Sophisticated investors, who have witnessed many market ups and downs, anticipate that the market will even out over time. This tendency of Sugar's price to converge to an average value over time is called mean reversion. However, historically, high market prices usually discourage investors that believe in mean reversion to invest, while low prices are viewed as an opportunity to buy.

Other Forecasting Options for Sugar

For every potential investor in Sugar, whether a beginner or expert, Sugar's price movement is the inherent factor that sparks whether it is viable to invest in it or hold it better. Sugar Commodity price charts are filled with many 'noises.' These noises can hugely alter the decision one can make regarding investing in Sugar. Basic forecasting techniques help filter out the noise by identifying Sugar's price trends.

Sugar Related Commodities

One prevalent trading approach among algorithmic traders in the commodities sector involves employing market-neutral strategies, wherein each trade is designed to hedge away specific risks.

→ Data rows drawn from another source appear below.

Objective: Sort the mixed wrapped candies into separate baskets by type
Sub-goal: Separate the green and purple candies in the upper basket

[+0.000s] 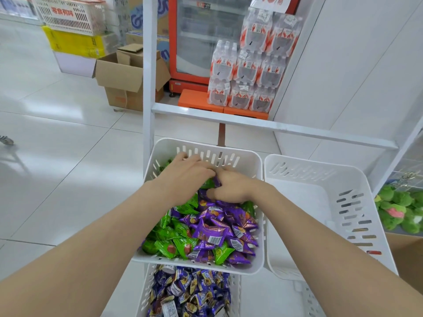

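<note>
At the far end of the mixed basket (240, 160), left hand (185, 177) spread flat on green candies (169, 245), right hand (233, 187) pinching a purple candy (216, 181) (empty basket (297, 197) alongside).

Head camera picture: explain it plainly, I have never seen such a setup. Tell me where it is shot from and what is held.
No machine here: a person wears one wide-angle camera on the head, looking down at their own bare arms. The left hand and right hand reach into a white basket of mixed green candies and purple candies. The right hand's fingers curl round one purple candy; what the left hand holds, if anything, is hidden. To the right stands an empty basket; below, a lower basket holds blue-wrapped candies.
</note>
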Tool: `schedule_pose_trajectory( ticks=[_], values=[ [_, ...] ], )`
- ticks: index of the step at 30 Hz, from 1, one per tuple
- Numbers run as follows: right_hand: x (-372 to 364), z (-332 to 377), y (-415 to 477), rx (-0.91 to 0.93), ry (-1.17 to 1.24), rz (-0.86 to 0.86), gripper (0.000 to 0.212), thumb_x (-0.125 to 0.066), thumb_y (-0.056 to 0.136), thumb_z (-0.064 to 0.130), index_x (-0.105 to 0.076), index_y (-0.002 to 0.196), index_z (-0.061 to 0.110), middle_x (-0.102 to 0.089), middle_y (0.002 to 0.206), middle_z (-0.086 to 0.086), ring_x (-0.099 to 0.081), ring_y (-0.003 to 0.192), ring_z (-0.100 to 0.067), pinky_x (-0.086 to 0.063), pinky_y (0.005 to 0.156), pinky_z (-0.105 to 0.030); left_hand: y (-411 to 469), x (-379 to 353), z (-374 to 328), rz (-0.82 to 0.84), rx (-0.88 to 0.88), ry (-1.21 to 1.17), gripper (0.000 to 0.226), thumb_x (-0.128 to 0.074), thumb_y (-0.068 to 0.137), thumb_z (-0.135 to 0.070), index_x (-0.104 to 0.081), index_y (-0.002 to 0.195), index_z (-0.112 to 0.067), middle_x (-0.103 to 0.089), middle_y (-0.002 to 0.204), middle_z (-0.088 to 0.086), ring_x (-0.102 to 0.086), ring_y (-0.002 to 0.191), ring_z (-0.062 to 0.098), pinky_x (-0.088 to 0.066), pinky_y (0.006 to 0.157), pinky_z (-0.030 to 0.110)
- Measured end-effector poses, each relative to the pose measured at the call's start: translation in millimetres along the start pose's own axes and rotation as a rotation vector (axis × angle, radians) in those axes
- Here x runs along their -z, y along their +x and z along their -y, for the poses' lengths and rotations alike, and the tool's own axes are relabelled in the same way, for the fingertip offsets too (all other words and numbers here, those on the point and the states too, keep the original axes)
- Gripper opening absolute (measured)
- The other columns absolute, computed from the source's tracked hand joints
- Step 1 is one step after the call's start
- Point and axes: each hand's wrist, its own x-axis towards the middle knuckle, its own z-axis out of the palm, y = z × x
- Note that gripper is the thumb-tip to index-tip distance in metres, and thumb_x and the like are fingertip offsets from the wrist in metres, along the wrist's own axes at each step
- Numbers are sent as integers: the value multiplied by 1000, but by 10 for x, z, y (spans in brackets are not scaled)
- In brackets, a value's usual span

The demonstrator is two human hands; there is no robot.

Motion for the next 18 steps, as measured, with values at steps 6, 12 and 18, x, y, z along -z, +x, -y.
schedule_pose_trajectory(
  ticks=[6, 12, 18],
  values=[
    [42, 18, -37, -45, -106, 0, 45, -55, 95, 52, -63, 103, 8, -65, 98, -9, -62, 90, -27, -50, 80, -39, 7, -146, 126, 70, 150, -76, 35, -52, 104, -25, -51, 138, -35, -62, 133, -10, -53, 123, 20, -45, 91, 40],
    [37, -15, -239, 107, -63, -70, 42, -65, 96, 39, -51, 125, 11, -58, 111, -5, -58, 99, -23, -48, 79, -36, 91, -220, 58, 13, 283, -12, 11, -55, 103, -29, -58, 113, -30, -69, 112, -5, -58, 111, 23, -37, 77, 37],
    [6, -18, -499, 255, -20, -268, 33, -73, 89, 36, -60, 115, 23, -65, 109, 3, -61, 97, -17, -54, 87, -40, 176, -116, -14, -54, 385, -86, 26, -66, 94, -45, -71, 108, -25, -71, 107, 2, -64, 106, 27, -47, 86, 38]
  ],
)
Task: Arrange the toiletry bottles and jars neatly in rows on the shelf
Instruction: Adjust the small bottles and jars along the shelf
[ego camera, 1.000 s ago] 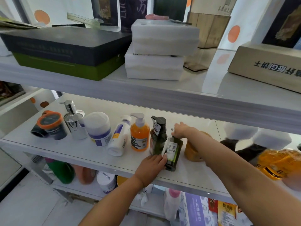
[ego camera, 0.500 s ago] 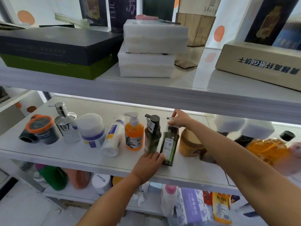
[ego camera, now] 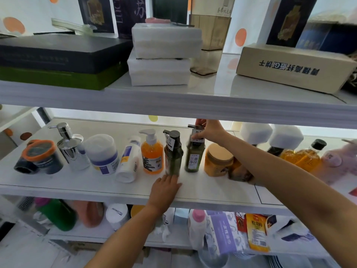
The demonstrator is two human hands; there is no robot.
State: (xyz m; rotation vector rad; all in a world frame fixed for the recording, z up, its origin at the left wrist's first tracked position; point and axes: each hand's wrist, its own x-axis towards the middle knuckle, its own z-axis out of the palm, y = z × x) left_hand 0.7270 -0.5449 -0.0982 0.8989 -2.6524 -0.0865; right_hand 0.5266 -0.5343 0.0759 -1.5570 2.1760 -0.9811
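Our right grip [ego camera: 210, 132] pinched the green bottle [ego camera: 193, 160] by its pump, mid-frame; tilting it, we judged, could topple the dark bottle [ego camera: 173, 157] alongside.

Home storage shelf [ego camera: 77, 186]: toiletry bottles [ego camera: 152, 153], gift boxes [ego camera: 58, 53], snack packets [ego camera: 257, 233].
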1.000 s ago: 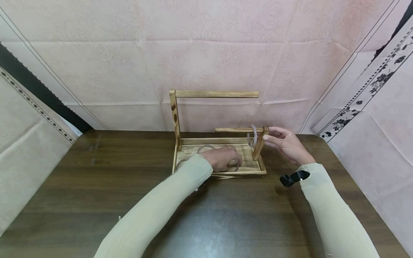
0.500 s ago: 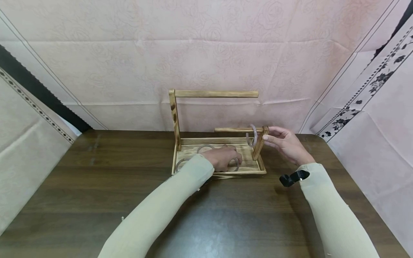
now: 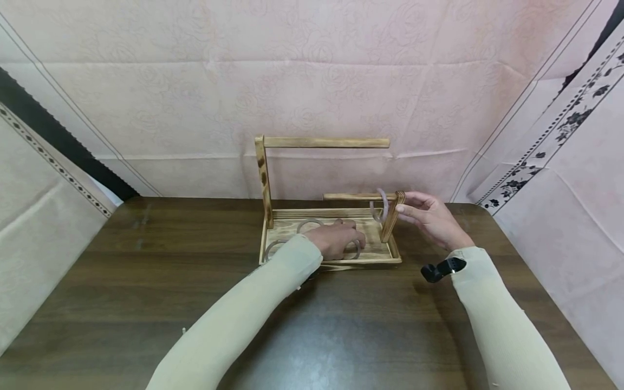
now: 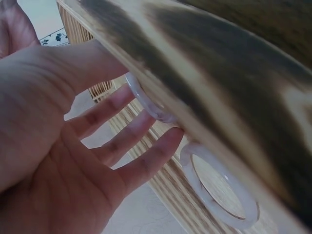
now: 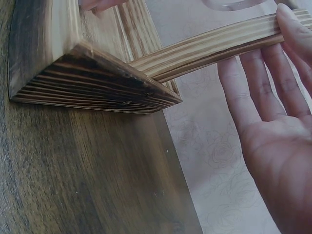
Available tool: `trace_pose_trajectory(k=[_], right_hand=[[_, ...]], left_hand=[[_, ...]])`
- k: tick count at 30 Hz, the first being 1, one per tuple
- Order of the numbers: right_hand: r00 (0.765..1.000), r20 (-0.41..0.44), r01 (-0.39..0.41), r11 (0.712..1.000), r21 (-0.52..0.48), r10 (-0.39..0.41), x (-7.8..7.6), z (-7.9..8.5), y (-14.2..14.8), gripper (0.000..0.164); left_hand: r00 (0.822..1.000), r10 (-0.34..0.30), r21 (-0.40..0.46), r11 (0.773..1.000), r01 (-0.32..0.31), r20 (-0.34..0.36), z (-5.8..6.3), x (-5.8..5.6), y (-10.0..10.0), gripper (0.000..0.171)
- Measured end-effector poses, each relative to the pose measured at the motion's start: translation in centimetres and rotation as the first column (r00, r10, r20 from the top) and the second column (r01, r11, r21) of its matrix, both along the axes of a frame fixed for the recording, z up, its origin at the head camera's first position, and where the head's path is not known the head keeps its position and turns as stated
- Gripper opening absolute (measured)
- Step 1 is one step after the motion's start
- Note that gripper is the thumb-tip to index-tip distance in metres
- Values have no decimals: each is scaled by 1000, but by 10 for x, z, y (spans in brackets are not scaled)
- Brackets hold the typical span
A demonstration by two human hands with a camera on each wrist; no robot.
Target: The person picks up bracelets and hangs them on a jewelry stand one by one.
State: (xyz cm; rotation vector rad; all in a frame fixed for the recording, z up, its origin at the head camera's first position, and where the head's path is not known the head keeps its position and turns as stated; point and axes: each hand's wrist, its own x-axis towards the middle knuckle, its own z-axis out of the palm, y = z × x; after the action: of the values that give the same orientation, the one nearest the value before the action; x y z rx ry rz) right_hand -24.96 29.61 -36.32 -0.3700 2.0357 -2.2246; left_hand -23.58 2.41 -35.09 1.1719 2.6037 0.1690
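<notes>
Right hand point(image 3: 431, 216) pinches the short post point(image 3: 392, 219) near its top, the thumb laid on one face and the fingers set behind it, parted only by the thickness of the wood; the lower fingers stretch out, and the palm stands clear of the post. Just leftward of this grip, the hanging ring point(image 3: 385, 205) loops around the short rod point(image 3: 348, 197), which runs left from the post's top. Below the grip, the post's foot meets the right end of the wooden tray point(image 3: 361, 262).

Left of the grip and lower, the left hand point(image 3: 336, 239) reaches over the tray's near wall, back uppermost. Its fingers are spread a little and bent only slightly, with the tips at the near ring point(image 4: 141, 95). The thumb's end is hidden behind the tray wall, so I cannot tell whether that ring is pinched or merely touched.

Beyond the left hand's wrist, farther left from the right-hand grip, the back ring point(image 3: 310, 220) and the front ring point(image 3: 274, 244) lie in the tray, the latter partly covered by the left sleeve point(image 3: 273, 292). At the tray's far left end the tall post point(image 3: 265, 184) rises, and from its top the long rod point(image 3: 324, 143) extends rightward, ending higher than the right-hand grip and left of it.
</notes>
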Motion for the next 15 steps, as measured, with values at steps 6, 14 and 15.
trace_pose_trajectory(k=[6, 14, 15], right_hand=[[1000, 5, 4, 1000, 4, -4, 1, 0, -1, 24], [1000, 0, 16, 1000, 18, -16, 1, -1, -1, 22], [1000, 0, 17, 1000, 21, -17, 1, -2, -1, 22]], left_hand=[[1000, -13, 23, 1000, 13, 2, -3, 2, -4, 48], [1000, -17, 74, 997, 18, -19, -5, 1, -8, 52], [1000, -16, 77, 997, 18, -25, -6, 0, -9, 54]])
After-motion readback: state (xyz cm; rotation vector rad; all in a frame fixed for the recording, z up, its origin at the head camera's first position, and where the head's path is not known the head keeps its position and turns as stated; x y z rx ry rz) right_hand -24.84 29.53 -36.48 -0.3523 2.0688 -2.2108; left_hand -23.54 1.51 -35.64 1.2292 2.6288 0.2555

Given that this approach necessitates two distinct transactions, if one position underperforms unexpectedly, the other can potentially offset some of the losses. This method can be applied to commodities such as Sugar, pairing it with other commodities or financial instruments to create a balanced, market-neutral setup.
 Risk & Return  Correlation

Sugar Technical and Predictive Analytics

The commodity market is financially volatile. Despite the volatility, there exist limitless possibilities of gaining profits and building passive income portfolios. With the complexity of Sugar's price movements, a comprehensive understanding of forecasting methods that an investor can rely on to make the right move is invaluable. These methods predict trends that assist an investor in predicting the movement of Sugar's current price.

Sugar Market Strength Events

Market strength indicators help investors to evaluate how Sugar commodity reacts to ongoing and evolving market conditions. The investors can use it to make informed decisions about market timing, and determine when trading Sugar shares will generate the highest return on investment. By undertsting and applying Sugar commodity market strength indicators, traders can identify Sugar entry and exit signals to maximize returns.

Sugar Risk Indicators

The analysis of Sugar's basic risk indicators is one of the essential steps in accurately forecasting its future price. The process involves identifying the amount of risk involved in Sugar's investment and either accepting that risk or mitigating it. Along with some essential techniques for forecasting sugar commodity prices, we also provide a set of basic risk indicators that can assist in the individual investment decision or help in hedging the risk of your existing portfolios.
Please note, the risk measures we provide can be used independently or collectively to perform a risk assessment. When comparing two potential investments, we recommend comparing similar equities with homogenous growth potential and valuation from related markets to determine which investment holds the most risk.

Also Currently Popular

Analyzing currently trending equities could be an opportunity to develop a better portfolio based on different market momentums that they can trigger. Utilizing the top trending stocks is also useful when creating a market-neutral strategy or pair trading technique involving a short or a long position in a currently trending equity.